Article with diagrams and code: https://dbot.ws/picocp

Once again we are working with the Raspberry Pi Pico, the 4-dollar microcontroller that uses the new RP2040 MCU. And today we’ll be programming it using CircuitPython.

After installing CircuitPython and the MU Editor we will build a Keyboard Emulator for the popular audio program Audacity. You can use the same technique to make a custom keypad for any application, with as many keys as you need.

Next, we emulate a mouse using a Joystick and two pushbuttons. Just because we can.

Then we hook up a microSD card module through the SPI port and learn how to create a file, write to it and read it back. All the basic operations you need to start using microSD cards in your Pico projects.

And finally, we will hook up soon addressed;e REGB LEDs, otherwise known as Neopixels, to our Pico and control them using a few Adaruit libraries and sample code. It's a rainbow inside the workshop!

CircuitPython is a fork of MicroPython, the language we used in the previous Raspberry Pi Pico video.
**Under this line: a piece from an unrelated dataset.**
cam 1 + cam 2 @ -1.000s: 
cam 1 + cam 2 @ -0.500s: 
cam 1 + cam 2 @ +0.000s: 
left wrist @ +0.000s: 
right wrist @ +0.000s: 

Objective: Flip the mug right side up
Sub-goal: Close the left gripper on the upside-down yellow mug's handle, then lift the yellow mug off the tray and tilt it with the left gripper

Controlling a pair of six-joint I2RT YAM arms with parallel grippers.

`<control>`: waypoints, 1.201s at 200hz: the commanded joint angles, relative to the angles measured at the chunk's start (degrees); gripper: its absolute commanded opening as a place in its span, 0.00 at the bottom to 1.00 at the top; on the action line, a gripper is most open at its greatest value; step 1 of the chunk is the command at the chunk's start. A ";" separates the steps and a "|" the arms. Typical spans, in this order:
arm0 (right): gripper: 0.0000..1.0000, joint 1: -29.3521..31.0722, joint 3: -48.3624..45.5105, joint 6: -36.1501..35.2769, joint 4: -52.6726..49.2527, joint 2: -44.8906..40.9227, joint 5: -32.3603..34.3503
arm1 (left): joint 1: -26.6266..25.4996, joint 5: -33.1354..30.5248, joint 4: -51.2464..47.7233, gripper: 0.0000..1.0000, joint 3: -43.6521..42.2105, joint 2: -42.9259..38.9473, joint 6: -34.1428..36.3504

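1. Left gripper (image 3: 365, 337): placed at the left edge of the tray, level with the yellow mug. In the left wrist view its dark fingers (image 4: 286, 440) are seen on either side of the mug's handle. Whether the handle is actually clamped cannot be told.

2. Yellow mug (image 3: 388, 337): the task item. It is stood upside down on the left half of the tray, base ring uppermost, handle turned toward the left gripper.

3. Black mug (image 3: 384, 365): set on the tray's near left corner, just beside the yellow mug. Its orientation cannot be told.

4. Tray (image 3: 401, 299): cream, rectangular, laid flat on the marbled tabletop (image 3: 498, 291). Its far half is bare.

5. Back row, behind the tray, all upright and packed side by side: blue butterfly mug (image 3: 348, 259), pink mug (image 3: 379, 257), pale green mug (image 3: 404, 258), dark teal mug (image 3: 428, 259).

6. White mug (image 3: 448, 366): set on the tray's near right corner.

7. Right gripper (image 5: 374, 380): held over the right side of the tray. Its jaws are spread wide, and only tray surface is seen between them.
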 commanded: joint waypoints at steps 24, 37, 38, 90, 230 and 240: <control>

It was created by Adafruit and has a lot of advantages, especially for beginners.

Using CircuitPython gives us access to over 300 libraries and drivers, allowing us to work with the many features of the Raspberry Pi Pico right now.

We’ll install CircuitPython on a Pico and then work with it using the MU Editor, a Python editor designed for beginners with CircuitPython integration built-in. Of course, you can use any editor that you wish, that's one of the strengths of CircuitPython - no special software required.

Here is what we will cover today:

00:00 - Introduction
04:13 - CircuitPython
06:47 - Installing CircuitPython on Pico
09:40 - Installing MU Editor
12:44 - Testing (Blink)
14:43 - Build a Keyboard Emulator
22:49 - Build a Mouse Emulator
28:28 - Write & Read a microSD card
34:32 - Addressable RGB Strip (Neopixels)
39:24 - Conclusion

Hope you enjoy the video and that it helps you get the most out of your Raspberry Pi Pico!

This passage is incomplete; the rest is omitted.